But soon Tharma would be a woman—well, an adult female monster—and Geroge mature as well. The Fox was anything but certain he wanted more than two monsters in the northlands, and just as uncertain what, if anything, to do about it. He’d kept putting off a decision by telling himself he didn’t yet need to worry. That was still true, but wouldn’t be much longer.
“Take that in to the cooks,” he told Geroge. “Venison steaks tonight, roast venison, venison ribs—” Geroge slung the gutted deer over his shoulder and carried it into the castle. Tharma followed him, as she usually did, although sometimes he followed her. She ran her tongue across her wide, thin lips at the prospect of plenty of meat.
“I need more ale,” Walamund muttered. “We’re supposed to eat alongside those horrible things?”
“They don’t mind,” Gerin said. “You shouldn’t, either.”
Walamund sent him a resentful glare, but the memory of recent punishment remained fresh enough to keep the serf from saying anything. Geroge and Tharma came out into the courtyard again, this time accompanied by Dagref and his younger sister Clotild, and by Van’s daughter Maeva and his son Kor.
Behind the children strode Fand. “You might have told me you were back,” she said to Van, a Trokmê lilt to her Elabonian though she’d lived south of the Niffet since shortly after the werenight. A breeze blew a couple of strands of coppery hair in front of her face. She brushed them aside with her hand. She was perhaps five years younger than Van, but beginning to go gray.
He stared over toward her. “I might have done lots of things,” he rumbled.
Fand set hands on hips. “Aye, you might have. But did you, now? No, not a bit of a bit. Hopped in the car you did instead, and went off a-hunting with not a thought in your head for aught else.”
“Who would have room for thoughts, with your eternal din echoing round in his head?” Van retorted. They shouted at each other.
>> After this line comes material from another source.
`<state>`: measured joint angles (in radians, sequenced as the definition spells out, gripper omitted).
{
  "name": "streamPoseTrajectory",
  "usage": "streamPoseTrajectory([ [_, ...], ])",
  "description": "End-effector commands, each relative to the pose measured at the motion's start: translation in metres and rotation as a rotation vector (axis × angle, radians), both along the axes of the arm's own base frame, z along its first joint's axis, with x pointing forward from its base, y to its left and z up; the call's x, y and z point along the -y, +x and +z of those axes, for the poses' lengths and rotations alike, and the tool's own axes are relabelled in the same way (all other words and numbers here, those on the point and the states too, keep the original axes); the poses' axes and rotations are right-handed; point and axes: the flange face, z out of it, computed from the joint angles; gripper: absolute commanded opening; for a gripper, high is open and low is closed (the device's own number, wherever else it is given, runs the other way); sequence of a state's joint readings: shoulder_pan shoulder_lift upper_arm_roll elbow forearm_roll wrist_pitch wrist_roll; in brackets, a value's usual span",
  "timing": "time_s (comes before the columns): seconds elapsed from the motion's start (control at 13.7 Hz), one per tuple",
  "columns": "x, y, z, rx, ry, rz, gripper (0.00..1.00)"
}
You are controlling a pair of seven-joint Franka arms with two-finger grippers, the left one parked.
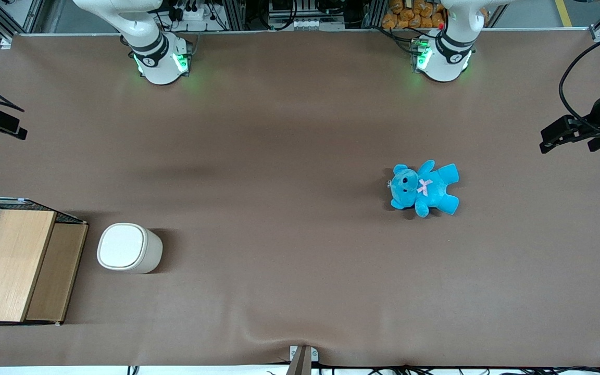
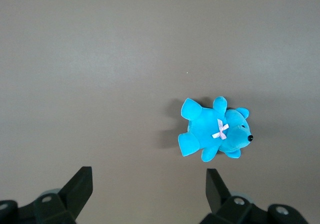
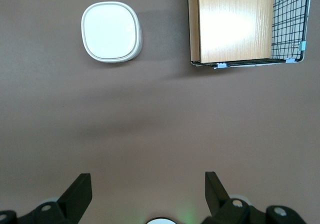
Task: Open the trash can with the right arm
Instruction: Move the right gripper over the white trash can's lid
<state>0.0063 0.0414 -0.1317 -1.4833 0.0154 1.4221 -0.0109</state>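
Note:
The trash can (image 1: 128, 248) is a small cream-white rounded-square bin with a flat paler lid lying shut on it. It stands upright on the brown table beside the wooden-topped box. It also shows in the right wrist view (image 3: 111, 31). My right gripper (image 1: 3, 125) hangs high above the table at the working arm's end, farther from the front camera than the trash can and well apart from it. In the right wrist view the gripper (image 3: 147, 186) is open and empty, with only bare table between its fingers.
A wooden-topped box with wire mesh (image 1: 13, 265) stands close beside the trash can and shows in the right wrist view (image 3: 235, 23). A blue plush bear (image 1: 424, 187) lies toward the parked arm's end and shows in the left wrist view (image 2: 215, 131).

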Motion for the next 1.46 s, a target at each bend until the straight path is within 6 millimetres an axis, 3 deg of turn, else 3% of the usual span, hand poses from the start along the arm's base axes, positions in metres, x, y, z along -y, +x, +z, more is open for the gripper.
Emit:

Gerin turned to Nania. “Fetch them each the biggest jack of ale we have,” he said quietly. The serving girl hurried away and returned with two jacks, each filled so full ale slopped over the side to make its own libation. Gerin knew he was gambling. If Van and Fand were still angry at each other by the time they got to the bottom of the jacks, they’d quarrel harder than ever because of the ale they’d drunk. A lot of the time, though, their fights were like rain squalls: blowing up suddenly, fierce while they lasted, and soon gone.
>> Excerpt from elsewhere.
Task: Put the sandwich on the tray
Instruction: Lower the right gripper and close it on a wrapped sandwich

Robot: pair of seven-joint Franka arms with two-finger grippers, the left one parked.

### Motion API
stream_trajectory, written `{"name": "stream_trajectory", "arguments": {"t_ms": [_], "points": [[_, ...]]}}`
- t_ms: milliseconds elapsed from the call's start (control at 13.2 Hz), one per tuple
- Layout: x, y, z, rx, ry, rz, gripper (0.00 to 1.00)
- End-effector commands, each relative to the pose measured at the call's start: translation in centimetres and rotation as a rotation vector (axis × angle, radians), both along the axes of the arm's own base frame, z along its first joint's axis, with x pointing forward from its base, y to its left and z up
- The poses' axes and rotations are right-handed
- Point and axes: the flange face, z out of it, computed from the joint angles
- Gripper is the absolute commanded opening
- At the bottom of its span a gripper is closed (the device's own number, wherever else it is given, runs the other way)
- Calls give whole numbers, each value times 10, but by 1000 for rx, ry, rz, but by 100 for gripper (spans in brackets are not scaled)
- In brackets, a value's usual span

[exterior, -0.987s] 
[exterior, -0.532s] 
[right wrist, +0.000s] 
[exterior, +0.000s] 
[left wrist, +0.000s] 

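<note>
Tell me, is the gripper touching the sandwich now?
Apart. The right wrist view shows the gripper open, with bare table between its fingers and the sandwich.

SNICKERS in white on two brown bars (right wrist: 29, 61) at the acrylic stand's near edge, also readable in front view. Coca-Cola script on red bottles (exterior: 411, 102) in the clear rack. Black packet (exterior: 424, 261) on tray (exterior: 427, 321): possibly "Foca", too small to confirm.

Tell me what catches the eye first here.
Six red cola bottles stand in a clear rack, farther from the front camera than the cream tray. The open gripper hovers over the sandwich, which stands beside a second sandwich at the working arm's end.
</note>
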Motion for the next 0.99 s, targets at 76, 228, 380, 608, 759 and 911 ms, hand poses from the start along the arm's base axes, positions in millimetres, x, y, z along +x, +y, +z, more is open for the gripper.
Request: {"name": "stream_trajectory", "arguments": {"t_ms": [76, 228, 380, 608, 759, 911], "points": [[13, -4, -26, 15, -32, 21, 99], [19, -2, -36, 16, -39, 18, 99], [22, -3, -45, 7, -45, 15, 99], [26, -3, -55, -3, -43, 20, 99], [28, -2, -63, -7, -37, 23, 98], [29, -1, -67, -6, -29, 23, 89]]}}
Maeva gave Dagref a shove. He staggered, but stayed on his feet. The two of them were very much of a size, though he had a year on her. Maeva showed every promise of having much of her father’s enormous physical prowess. Gerin wondered if the world was ready For a woman warrior able to best almost any man. Ready or not, the world was liable to face the prospect in a few years.
Clotild said, “No, Kor, don’t put that rock in your mouth.”
Instead of putting it in his mouth, he threw it at her. Fortunately, he missed. He had a temper he’d surely acquired from Fand. Four-year-olds were not the most self-controlled people under any circumstances. A four-year-old whose mother was Fand was a conflagration waiting to happen.
Van and Fand upended their drinking jacks at about the same time. Gerin waited to see what would happen next. When what happened next was nothing, he allowed himself a tiny pat on the back. He glanced over at Fand. Hard to imagine these days that he and Van had once shared her favors. Getting to know Selatre afterwards was like coming into a calm harbor after a storm at sea.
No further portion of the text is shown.